Je croyais que « rentrer » voulait dire juste chez ses parents. Mais non, là elle fait les valises et dit au revoir à sa mère.



Nous n’avons même pas posé les valises à la maison, direct à son cabinet, elle a toujours une clé dans son trousseau. Elle commence par me mettre des gouttes pour dilater la pupille et un anesthésique léger. Elle me colle une loupe sur l’œil et en scrute le fond. Elle est belle, concentrée, précise.



Elle m’injecte un liquide de contraste dans le bras, de la fluorescéine. Après un moment d’attente, je repasse dans ses appareils. Sur son écran s’affichent des images rondes du fond de mon œil. On dirait une photo du sol de Mars pour l’une, un feu d’artifice pour l’autre.



Elle m’a fait une ordonnance. Le lendemain je suis allé chercher le produit. Putain ! Huit cents boules une petite ampoule genre pipi de mésange ! Ils exagèrent les salauds. Heureusement pour moi qu’il y a la sécu, mais il ne faut pas chercher les causes de son trou financier.


Gouttes d’anesthésique. Elle me fait la toilette à la bétadine, me voilà à moitié chinois ! Re anesthésique.



Elle me pose un champ opératoire percé d’un trou et le déplie. Elle me place un écarteur sous les paupières, désagréable. Nettoyage de l’œil à la bétadine, puis rinçage au liquide physiologique. Je l’entends tapoter sa seringue pour éliminer les bulles et elle entre dans mon champ de vision. Une main tient un petit gabarit en plastique, l’autre la seringue. Putain j’ai les boules !

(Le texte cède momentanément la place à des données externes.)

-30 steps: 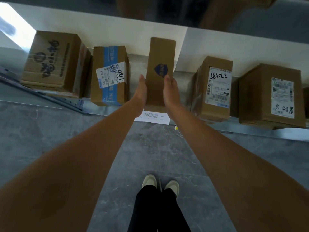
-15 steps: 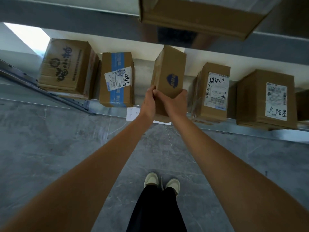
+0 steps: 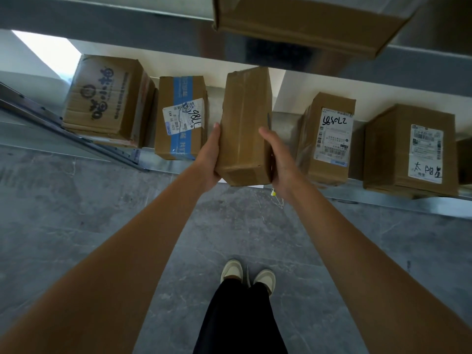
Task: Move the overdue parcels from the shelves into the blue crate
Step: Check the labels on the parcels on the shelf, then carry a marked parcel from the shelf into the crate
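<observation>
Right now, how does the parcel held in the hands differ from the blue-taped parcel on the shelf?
The held parcel is gripped at its sides by the left hand and right hand; the blue-taped parcel rests on the shelf. The held parcel shows plain cardboard; the blue-taped parcel carries a white label with handwriting. Both are brown cardboard boxes.

Both bare forearms extend forward, converging. The left hand [image 3: 209, 159] grips the left side of a plain brown cardboard parcel [image 3: 245, 126], thumb up along its edge. The right hand [image 3: 278, 157] clasps the right side, thumb raised.
</observation>
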`<state>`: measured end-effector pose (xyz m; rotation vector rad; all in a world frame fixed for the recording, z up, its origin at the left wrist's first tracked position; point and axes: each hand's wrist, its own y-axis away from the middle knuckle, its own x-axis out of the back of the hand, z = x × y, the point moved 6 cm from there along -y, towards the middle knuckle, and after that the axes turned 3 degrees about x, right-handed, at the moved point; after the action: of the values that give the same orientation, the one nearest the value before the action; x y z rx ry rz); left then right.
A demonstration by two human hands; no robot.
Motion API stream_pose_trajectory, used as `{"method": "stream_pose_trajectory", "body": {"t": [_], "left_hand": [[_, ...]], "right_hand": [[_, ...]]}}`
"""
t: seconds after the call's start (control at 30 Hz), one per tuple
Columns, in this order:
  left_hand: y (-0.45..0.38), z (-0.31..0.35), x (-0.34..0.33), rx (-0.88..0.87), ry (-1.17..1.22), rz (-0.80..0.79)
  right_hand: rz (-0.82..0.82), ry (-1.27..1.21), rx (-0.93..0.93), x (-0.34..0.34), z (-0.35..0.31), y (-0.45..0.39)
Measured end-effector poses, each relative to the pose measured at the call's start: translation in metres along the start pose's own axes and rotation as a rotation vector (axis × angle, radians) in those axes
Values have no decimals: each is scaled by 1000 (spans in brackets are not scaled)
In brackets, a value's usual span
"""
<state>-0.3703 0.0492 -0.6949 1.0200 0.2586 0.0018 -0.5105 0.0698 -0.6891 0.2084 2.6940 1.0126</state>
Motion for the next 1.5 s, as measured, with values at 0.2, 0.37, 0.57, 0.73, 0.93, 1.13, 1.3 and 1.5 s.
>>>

Elle approche le gabarit. Elle doit piquer à 4,5 mm du bord de l’iris, un boulot de précision. Ça y est, la seringue approche. Oh putain ! Anesthésie oui, mais je sens bien l’aiguille toucher mon œil. Le globe s’enfonce, se déforme, résiste, et puis toc… l’aiguille entre.



Elle appuie sur le piston, des volutes rosâtres envahissent ma vision, c’est assez joli. Elle retire la seringue. Encore un petit coup de bétadine sur le trou, et c’est fini. Ouf !… Elle enlève l’écarteur, re-ouf, et retire le champ opératoire puis m’essuie.



Je me relève, j’arrache blouse, charlotte et cache-pieds. Elle est assise devant son ordi, toujours harnachée et masquée, le visage dans une large compresse, sanglotant à bas bruit.